Her man loved her, you're made to understand—a selfish love, a thief's love, and he stole her away
from her kingdom when he got bored of palaces and made her a bandit. All that, the kitchen maid
tells you, her voice low and vaguely awed.
What if it was her? you do not ask. What if she was the one who got bored and left?

You do not ask, but sometimes when the night crushes your city you go outside and watch as
everything becomes red; you breathe and you think of her, of her thighs squeezing a horse's flanks,
her throat hoarse from yelling the name of freedom.

But she tells you herself, Rapunzel. She slips into your bath one night you insisted to be alone, and
you do not look, except you do—because her body is white and her hair wasn't always dark, she's
lithe and agile like a cat, like someone who learned how to survive.

"Did you love him?" you ask; you've always been a romantic, though less than your husband
because you know the ways of men. "Your boy."

She laughs, showing teeth. "Love is not a final thing," she tells you. She disappears under the water
and you're forced to watch as her back ripples and she swims, stark over the multicolored tiles.

She shakes her hair like a dog when she resurfaces. "It doesn't only happen once."

You might've expected her lips, the roughness of her skin and the sweetness of her tongue. You
didn't.

(She whispers it in the hollow of your neck: what love does to wreck you, how he fell in a splash of
red heroism, what the markets of Jasmine's city look like, unruly and messy with tinsel and heady
spices; cross-legged and naked on your bed, you think her your very own Schehezerda.)

When her hands touch you you want to ask: what treasures did you steal with those hands? Who
did you love before me?

But you don't, because you can't talk with her skin near; instead you stutter, you sing, full to
bursting with the delicate moans you used to keep only for long lonely nights.

But she, her eyes twinkling, talks— "Jasmine," in your mouth, and she consumes you.

Sometimes when you lay on your back it seems to you that you've seen all there is to see; that the
world is finite, and what the books told you were only dreams, the imaginings of insane men
locked into tight dark houses.

She gives you a faith you didn't know you held, fervent and almost dark, traces on the back of your
knees the road she travelled with her companion and bites off your lips her 'I love you's in different
tongues.

"We'll run away," she tells you, her voice like a locket. You want and fear to open it: poison, a
picture, of the wind of deserts?

Prove it, you reply in fevered dreams, looking down at her with dark, commanding eyes.
You are a princess. Your father told you that from your very infancy, bent over your gilded cradle:
with the unbound love of a father, he said you would have anything you desired.

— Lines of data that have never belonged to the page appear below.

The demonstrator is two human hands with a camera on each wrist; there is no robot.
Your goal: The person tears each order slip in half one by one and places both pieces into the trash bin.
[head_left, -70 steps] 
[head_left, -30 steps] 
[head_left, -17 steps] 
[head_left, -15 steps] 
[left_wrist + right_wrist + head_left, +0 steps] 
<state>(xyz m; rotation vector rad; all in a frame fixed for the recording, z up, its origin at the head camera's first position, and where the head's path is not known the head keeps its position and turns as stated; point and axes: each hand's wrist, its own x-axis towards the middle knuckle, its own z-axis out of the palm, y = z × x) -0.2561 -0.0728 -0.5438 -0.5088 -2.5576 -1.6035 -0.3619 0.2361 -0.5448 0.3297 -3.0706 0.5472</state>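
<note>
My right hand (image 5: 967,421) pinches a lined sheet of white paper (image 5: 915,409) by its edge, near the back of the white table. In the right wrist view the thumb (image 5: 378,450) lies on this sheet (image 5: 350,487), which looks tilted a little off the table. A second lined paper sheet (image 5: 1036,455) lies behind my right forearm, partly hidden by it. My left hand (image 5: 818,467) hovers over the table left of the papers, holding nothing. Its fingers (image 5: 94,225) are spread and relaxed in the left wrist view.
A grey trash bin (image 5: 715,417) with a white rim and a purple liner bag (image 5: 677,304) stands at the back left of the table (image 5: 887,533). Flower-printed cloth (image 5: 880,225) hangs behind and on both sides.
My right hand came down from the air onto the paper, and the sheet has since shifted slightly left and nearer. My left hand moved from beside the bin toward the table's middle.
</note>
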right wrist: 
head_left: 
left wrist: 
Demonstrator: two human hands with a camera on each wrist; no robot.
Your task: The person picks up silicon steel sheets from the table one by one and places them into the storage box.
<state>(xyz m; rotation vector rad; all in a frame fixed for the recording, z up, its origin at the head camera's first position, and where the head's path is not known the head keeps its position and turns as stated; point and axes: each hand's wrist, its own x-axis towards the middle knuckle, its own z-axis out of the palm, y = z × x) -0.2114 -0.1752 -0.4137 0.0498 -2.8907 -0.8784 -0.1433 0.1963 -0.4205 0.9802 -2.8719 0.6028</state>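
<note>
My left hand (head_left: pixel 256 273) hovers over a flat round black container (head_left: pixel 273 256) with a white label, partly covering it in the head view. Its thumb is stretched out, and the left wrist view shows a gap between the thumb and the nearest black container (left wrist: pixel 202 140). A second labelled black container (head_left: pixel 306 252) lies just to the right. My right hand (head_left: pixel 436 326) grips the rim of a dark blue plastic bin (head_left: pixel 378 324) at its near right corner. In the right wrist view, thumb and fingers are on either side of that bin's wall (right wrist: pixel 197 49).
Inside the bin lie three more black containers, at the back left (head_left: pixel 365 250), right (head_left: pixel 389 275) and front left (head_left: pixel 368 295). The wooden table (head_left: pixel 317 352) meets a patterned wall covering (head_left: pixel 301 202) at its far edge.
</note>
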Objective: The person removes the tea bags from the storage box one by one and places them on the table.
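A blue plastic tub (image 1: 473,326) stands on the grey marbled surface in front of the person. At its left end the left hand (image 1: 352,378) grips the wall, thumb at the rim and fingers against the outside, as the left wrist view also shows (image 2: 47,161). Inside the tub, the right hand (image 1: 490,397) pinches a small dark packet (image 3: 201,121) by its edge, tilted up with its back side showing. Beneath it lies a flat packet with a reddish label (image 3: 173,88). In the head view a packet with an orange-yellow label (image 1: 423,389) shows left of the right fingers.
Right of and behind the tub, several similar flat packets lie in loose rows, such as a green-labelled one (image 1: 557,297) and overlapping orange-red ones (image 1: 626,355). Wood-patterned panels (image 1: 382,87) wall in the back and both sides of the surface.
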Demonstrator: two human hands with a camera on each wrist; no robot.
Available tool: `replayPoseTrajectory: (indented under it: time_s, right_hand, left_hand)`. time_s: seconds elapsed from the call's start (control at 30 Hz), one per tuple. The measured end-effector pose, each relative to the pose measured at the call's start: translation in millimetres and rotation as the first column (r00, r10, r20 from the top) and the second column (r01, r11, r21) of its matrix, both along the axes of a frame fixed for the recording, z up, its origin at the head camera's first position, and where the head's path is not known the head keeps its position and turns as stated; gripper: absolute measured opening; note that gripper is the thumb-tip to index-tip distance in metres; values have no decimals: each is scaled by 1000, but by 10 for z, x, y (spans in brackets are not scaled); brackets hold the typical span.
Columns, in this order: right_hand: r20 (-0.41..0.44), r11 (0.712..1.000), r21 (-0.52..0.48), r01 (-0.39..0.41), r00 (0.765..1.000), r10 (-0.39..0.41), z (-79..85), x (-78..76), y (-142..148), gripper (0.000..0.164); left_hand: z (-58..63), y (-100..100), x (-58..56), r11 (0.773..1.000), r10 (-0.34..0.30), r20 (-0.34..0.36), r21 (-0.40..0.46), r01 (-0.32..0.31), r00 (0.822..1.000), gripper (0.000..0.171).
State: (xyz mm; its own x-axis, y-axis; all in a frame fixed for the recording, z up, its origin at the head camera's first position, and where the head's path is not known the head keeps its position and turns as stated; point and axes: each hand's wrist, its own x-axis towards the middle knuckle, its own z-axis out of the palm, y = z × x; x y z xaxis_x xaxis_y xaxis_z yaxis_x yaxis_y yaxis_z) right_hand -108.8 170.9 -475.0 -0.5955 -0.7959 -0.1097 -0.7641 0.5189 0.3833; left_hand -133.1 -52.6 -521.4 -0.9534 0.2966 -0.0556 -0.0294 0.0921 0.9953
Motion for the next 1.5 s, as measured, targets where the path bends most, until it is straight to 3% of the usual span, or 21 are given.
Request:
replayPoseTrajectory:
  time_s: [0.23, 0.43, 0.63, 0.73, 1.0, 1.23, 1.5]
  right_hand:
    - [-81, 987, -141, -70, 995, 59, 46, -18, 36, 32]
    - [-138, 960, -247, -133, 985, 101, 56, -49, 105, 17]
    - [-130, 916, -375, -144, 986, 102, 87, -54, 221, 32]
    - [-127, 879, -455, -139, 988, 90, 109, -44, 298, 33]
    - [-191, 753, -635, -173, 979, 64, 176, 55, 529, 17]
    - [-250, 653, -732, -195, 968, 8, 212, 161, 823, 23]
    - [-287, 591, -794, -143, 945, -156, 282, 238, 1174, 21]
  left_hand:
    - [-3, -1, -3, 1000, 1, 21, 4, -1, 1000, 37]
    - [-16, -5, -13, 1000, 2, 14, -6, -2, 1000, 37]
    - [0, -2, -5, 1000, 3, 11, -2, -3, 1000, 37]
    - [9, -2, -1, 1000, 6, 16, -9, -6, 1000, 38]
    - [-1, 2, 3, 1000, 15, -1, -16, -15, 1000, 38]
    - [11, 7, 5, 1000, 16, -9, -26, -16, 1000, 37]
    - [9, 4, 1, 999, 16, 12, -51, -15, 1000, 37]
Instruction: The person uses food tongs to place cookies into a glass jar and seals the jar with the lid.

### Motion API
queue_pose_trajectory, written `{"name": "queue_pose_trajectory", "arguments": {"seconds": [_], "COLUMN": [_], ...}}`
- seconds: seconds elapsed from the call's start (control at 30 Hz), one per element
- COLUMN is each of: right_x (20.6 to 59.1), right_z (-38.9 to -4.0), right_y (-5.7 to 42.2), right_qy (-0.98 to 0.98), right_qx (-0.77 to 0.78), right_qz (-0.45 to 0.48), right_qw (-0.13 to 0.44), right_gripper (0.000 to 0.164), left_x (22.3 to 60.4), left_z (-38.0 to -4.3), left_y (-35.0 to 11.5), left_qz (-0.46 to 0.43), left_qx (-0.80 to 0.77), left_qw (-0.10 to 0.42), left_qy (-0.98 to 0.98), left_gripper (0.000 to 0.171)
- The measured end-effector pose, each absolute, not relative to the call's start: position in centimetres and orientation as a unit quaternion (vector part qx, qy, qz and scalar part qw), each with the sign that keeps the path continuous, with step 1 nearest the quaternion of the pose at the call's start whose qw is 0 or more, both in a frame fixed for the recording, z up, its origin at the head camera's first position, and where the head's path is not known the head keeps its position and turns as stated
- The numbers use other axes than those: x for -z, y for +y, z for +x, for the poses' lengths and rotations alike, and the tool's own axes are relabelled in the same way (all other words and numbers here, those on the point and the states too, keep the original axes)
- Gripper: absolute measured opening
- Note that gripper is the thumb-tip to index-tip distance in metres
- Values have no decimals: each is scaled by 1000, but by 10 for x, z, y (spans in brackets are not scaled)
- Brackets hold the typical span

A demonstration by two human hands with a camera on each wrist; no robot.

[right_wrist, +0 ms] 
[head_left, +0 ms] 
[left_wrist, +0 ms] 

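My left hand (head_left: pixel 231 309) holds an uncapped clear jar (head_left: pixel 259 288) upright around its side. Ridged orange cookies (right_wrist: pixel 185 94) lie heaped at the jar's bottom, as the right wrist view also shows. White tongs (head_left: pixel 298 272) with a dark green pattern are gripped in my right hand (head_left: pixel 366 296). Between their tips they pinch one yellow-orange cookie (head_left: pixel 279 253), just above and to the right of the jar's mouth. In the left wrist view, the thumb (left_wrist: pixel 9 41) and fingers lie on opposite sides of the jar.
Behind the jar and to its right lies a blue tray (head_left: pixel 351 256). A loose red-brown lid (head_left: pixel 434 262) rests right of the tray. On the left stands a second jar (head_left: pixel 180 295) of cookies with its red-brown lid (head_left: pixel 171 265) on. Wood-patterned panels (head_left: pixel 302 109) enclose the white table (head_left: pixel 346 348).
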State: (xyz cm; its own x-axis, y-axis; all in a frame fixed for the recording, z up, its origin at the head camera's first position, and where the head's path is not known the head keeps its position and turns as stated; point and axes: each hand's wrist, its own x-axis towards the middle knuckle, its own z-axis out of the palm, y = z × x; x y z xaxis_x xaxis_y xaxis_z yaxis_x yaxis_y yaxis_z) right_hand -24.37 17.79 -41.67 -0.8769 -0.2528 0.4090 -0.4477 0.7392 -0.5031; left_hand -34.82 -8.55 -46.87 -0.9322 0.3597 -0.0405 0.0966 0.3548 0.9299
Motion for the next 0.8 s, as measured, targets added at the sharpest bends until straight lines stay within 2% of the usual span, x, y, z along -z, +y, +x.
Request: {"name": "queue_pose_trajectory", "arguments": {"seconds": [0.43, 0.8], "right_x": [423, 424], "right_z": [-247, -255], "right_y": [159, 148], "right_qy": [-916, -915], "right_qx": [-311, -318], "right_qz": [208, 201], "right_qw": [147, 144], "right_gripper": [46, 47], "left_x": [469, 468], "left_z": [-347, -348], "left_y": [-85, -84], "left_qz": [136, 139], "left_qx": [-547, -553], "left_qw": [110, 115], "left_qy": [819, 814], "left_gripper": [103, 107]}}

But don't go down to the market, Jasmine; don't talk to strange men and don't climb over your
balcony. You can have everything you want, as long as it can come to you in cages and packages,
borne on the backs of men you want to follow back out the gates.

Rapunzel was only once formidable: when she stood on the bars, that night, and told you to jump.

"It's not that high," she said, crowned from behind by the night's few fires. "You just have to be
careful."

And you were afraid, but— "What do you have to lose?"

The tiger was sprawled on the red tiles. He opened a golden eye and looked at you, as you took off
your bracelets and set them on the ground; looked, too, when Rapunzel's hands closed tight on your
hips and brought you against her chest.

"Come along," she murmured. Her voice was soft like foods she could not know before she met
you, like turkish delights.

Jasmine, you jumped.

You steal a horse.

Her hair whips the night, and you feel yourself become an adventuress. In the next town over you
shed your rich fabrics and you buy a kilij, to protect yourself against your husband's men.

Rapunzel slides a finger over the blade and makes you taste her blood.

"For practice," she grins, but you can barely hear her over the sound of your thumping heart.